● **INSTRUCTIONS TO FOLLOW**: Exactly as they appear, restate the lines of the material, from the first through the one containing "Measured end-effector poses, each".
--- START ---
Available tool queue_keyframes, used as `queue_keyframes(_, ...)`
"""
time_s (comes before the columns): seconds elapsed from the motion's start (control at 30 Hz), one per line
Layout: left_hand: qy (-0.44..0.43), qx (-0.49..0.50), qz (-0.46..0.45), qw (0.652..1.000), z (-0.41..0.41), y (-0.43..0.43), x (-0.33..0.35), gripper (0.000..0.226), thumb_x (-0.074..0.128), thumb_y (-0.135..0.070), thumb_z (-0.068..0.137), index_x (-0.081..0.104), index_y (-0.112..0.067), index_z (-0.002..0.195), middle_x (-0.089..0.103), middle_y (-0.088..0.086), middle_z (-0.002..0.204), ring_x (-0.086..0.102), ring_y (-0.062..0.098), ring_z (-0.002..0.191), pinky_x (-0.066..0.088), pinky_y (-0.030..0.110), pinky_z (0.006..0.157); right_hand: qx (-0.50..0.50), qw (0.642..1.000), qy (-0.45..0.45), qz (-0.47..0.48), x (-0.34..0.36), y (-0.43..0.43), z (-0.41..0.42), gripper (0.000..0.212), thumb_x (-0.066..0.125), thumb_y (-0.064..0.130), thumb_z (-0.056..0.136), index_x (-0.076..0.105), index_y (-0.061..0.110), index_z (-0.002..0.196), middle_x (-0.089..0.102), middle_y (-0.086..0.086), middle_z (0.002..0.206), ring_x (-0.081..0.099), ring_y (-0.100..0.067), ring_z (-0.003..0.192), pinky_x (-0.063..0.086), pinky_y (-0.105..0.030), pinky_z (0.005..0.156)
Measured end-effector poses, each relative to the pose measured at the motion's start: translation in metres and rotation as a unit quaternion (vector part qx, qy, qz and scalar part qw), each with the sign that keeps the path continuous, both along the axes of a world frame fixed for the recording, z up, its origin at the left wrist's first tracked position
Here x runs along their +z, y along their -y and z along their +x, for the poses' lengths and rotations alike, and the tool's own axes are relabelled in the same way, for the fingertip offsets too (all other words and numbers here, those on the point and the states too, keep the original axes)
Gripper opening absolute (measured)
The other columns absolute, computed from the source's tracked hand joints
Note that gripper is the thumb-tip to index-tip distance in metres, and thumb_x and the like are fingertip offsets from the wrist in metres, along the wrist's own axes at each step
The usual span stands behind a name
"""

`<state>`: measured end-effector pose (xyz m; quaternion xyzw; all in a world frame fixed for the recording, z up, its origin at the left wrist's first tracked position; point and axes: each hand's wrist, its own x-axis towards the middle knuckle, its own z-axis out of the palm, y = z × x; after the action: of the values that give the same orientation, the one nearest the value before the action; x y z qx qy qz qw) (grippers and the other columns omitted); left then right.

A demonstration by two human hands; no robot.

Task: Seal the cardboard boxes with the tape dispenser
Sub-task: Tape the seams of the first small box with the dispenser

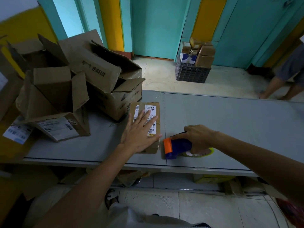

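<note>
Teal walls [156, 27] broken by yellow panels fill the top of the frame, above a pale tiled floor [158, 74]. Across the middle runs a grey table [230, 122]. Its near edge crosses the lower half of the frame and its left end is hidden under cardboard. What sits on the shelf beneath it is dark and hard to make out.

At the upper left a pile of open boxes [69, 83] stands on the table, flaps up and slumped against one another. The leftmost are cut off by the frame edge, and their printed labels are too blurred to read. Right of centre near the top, a dark plastic crate [190, 74] rests on the floor by the wall, loaded with small parcels. At the right edge a second person's bare legs [272, 86] show, the rest cut off.

Left of centre the small cardboard box [153, 112] lies flat on the table just in front of the pile, labels on top. The left hand [141, 130] lies on it with fingers straight and spread, covering much of its top and near corner. Just right of the box, on the table, is the blue tape dispenser [179, 147] with an orange front. The right hand [199, 137] is curled round its handle, hiding the handle and most of the yellow tape roll [209, 152]. Whether tape reaches the box cannot be told.
</note>
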<state>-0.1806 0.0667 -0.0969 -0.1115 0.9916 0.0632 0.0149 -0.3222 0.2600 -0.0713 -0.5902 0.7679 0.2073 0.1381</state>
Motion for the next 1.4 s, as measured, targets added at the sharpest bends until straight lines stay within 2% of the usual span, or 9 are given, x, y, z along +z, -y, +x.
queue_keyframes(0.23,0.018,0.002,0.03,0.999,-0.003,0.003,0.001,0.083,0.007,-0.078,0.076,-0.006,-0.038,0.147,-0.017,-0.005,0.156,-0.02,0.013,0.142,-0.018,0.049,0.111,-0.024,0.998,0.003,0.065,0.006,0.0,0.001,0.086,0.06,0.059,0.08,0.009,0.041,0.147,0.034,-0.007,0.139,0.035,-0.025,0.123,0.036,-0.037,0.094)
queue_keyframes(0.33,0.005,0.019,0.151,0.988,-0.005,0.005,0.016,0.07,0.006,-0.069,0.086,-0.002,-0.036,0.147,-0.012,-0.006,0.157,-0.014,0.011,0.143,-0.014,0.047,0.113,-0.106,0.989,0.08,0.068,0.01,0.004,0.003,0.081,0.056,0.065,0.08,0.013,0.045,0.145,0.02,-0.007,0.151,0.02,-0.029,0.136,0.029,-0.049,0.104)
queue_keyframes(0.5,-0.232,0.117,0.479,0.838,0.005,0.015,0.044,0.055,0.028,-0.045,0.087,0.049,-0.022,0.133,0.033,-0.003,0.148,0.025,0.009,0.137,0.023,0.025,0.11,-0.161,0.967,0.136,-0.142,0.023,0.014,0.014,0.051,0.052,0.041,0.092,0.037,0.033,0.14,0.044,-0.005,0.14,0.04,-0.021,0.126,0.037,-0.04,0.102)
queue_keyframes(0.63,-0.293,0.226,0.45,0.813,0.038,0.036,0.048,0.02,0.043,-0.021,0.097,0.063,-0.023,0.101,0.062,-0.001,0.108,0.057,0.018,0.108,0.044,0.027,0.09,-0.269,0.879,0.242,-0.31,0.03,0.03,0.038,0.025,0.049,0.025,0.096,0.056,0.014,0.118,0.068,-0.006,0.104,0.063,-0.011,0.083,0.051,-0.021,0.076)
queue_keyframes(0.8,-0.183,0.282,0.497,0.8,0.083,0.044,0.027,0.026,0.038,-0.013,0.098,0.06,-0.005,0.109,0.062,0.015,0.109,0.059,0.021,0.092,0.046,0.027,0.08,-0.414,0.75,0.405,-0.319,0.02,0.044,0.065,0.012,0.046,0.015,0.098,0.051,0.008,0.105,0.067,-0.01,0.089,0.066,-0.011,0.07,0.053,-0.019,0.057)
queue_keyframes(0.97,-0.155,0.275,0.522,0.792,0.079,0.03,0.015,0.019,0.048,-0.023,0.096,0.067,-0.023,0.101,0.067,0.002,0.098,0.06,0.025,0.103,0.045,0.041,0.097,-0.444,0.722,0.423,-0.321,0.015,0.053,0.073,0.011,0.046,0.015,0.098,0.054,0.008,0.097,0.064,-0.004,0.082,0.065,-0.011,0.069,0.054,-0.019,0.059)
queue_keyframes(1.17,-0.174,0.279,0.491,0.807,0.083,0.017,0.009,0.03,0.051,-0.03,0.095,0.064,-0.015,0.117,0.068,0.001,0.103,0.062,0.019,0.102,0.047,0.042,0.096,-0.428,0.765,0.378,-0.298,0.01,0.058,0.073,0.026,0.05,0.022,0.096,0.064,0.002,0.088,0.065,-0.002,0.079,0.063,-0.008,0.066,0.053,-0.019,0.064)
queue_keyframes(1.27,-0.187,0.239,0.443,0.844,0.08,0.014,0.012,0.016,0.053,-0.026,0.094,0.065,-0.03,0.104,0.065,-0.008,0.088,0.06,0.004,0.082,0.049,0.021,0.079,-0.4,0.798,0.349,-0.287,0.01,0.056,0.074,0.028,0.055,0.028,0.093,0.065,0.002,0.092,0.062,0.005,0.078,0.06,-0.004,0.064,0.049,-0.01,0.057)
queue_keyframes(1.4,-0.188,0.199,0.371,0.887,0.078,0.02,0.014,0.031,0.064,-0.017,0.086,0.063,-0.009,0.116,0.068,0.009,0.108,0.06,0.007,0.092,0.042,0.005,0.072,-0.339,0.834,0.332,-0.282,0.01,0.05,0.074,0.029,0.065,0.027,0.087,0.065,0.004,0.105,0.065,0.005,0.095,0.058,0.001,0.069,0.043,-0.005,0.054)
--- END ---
● **RESPONSE AREA**:
Available tool queue_keyframes, used as `queue_keyframes(_, ...)`
"""
time_s (comes before the columns): seconds elapsed from the motion's start (control at 30 Hz), one per line
Layout: left_hand: qy (-0.44..0.43), qx (-0.49..0.50), qz (-0.46..0.45), qw (0.652..1.000), z (-0.41..0.41), y (-0.43..0.43), x (-0.33..0.35), gripper (0.000..0.226), thumb_x (-0.074..0.128), thumb_y (-0.135..0.070), thumb_z (-0.068..0.137), index_x (-0.081..0.104), index_y (-0.112..0.067), index_z (-0.002..0.195), middle_x (-0.089..0.103), middle_y (-0.088..0.086), middle_z (-0.002..0.204), ring_x (-0.086..0.102), ring_y (-0.062..0.098), ring_z (-0.002..0.191), pinky_x (-0.066..0.088), pinky_y (-0.030..0.110), pinky_z (0.006..0.157); right_hand: qx (-0.50..0.50), qw (0.642..1.000), qy (-0.45..0.45), qz (-0.47..0.48), x (-0.34..0.36), y (-0.43..0.43), z (-0.41..0.42), gripper (0.000..0.212), thumb_x (-0.066..0.125), thumb_y (-0.064..0.130), thumb_z (-0.056..0.136), index_x (-0.076..0.105), index_y (-0.061..0.110), index_z (-0.002..0.196), middle_x (-0.089..0.102), middle_y (-0.086..0.086), middle_z (0.002..0.206), ring_x (-0.081..0.099), ring_y (-0.100..0.067), ring_z (-0.003..0.192), pinky_x (-0.063..0.086), pinky_y (-0.105..0.030), pinky_z (0.005..0.156)
Measured end-effector poses, each relative to the pose measured at the motion's start: translation in metres and rotation as a unit quaternion (vector part qx, qy, qz and scalar part qw), each with the sign that keeps the path continuous, both along the axes of a world frame fixed for the recording, z up, its origin at the left wrist's first tracked position

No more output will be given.